In the figure, A is a conduit through which the measurement fluid flows.

B is an orifice provided in conduit A.

C is a conduit attached to conduit A upstream or downstream of orifice B. CI is the main valve that opens and closes the conduit.

D is a three-way valve connected to conduit C. Dl is a stop valve provided on the three-way valve, and D2 is a pressure equalization valve.

E is a differential pressure measuring device connected to a three-way valve.

<Problems to be Solved by the Invention> However, in such a device, the three-way valve and the differential pressure measuring device E are separate bodies, and mutual piping is required. Further, the device becomes complicated, and it is difficult to reduce the size and weight of the device and reduce the cost.

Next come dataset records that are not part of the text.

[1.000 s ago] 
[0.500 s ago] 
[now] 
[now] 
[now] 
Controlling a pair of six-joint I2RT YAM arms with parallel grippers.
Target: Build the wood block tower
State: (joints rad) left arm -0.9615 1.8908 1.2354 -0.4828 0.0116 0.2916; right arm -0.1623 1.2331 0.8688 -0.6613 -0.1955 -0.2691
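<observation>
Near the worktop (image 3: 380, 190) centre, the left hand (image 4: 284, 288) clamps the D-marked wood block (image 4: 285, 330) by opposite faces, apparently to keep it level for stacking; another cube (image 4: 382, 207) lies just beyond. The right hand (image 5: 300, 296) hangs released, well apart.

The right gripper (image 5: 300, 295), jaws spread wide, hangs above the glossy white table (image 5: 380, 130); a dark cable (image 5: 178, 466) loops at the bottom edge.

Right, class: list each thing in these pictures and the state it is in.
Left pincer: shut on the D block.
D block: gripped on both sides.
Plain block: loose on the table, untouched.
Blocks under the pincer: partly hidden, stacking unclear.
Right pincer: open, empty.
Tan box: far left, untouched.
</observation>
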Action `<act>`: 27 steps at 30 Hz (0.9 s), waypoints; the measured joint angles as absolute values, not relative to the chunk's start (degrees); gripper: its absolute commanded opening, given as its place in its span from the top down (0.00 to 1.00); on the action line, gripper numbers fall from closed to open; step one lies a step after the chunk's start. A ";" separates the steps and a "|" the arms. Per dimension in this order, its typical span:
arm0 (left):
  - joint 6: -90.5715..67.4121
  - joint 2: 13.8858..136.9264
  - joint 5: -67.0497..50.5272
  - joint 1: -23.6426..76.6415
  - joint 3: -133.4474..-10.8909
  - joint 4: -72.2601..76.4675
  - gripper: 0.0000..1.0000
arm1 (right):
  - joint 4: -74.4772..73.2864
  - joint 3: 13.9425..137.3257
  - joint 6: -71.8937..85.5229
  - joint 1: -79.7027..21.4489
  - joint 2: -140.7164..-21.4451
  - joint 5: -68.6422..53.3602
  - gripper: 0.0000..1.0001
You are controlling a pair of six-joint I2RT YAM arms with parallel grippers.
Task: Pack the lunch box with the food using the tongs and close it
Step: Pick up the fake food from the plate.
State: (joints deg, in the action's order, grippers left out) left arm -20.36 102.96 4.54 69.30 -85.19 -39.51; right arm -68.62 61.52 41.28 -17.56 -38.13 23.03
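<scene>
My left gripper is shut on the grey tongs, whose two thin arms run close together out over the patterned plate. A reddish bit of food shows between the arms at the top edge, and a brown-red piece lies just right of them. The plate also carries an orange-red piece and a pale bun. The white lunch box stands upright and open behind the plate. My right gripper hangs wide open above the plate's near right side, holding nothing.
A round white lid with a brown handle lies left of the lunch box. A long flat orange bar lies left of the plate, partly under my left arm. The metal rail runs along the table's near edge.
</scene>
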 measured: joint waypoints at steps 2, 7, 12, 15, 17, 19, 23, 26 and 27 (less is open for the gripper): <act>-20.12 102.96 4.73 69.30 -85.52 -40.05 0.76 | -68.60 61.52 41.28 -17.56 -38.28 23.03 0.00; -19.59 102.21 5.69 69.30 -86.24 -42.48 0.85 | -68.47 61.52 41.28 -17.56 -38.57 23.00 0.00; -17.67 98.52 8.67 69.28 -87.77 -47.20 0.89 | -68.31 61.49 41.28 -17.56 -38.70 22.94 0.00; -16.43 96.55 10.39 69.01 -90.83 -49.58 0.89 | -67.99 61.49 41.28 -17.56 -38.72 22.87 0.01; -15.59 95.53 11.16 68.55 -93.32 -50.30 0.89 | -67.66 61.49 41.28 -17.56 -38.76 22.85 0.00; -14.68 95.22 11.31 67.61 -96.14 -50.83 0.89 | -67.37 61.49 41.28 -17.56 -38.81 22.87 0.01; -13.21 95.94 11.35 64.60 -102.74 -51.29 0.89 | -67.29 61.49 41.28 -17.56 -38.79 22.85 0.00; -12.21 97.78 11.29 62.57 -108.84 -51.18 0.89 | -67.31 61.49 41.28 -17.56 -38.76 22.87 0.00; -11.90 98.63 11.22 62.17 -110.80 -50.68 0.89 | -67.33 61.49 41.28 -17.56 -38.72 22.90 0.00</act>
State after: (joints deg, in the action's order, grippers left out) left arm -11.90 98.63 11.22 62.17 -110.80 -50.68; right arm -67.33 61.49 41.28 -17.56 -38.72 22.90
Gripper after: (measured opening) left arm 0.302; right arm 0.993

The present invention solves this problem.

An object of the present invention is to provide a differential pressure measuring device that can reduce costs by being smaller and lighter and eliminating the need for parts such as piping.

Means for Solving the Problems> To achieve this object, the present invention provides a differential pressure sensor section provided with an overpressure protection mechanism, and a differential pressure sensor section each having one end connected to the differential pressure sensor section and guiding measurement pressure. A pressure receiving block, a pressure receiving block to which the other end of the pressure receiving pipe is fixed, a seal diaphragm provided on an outer surface of the pressure receiving block and forming a seal chamber communicating with the pressure receiving block and the pressure receiving block, and the pressure receiving block. a base block having a concave portion to which the seal diaphragm and a pressure receiving chamber are attached; and two connecting holes provided in the base block, one end communicating with the pressure receiving chamber and the other end opening to the outside as a pressure receiving connection port. , a stop valve provided in the middle of the connection hole to open and close the connection hole, a pressure equalization hole that communicates with each other midway between the stop valve of the two connection holes and the pressure receiving chamber, and the pressure equalization hole. This is a differential pressure measuring device comprising a pressure equalizing valve provided in the middle of the hole.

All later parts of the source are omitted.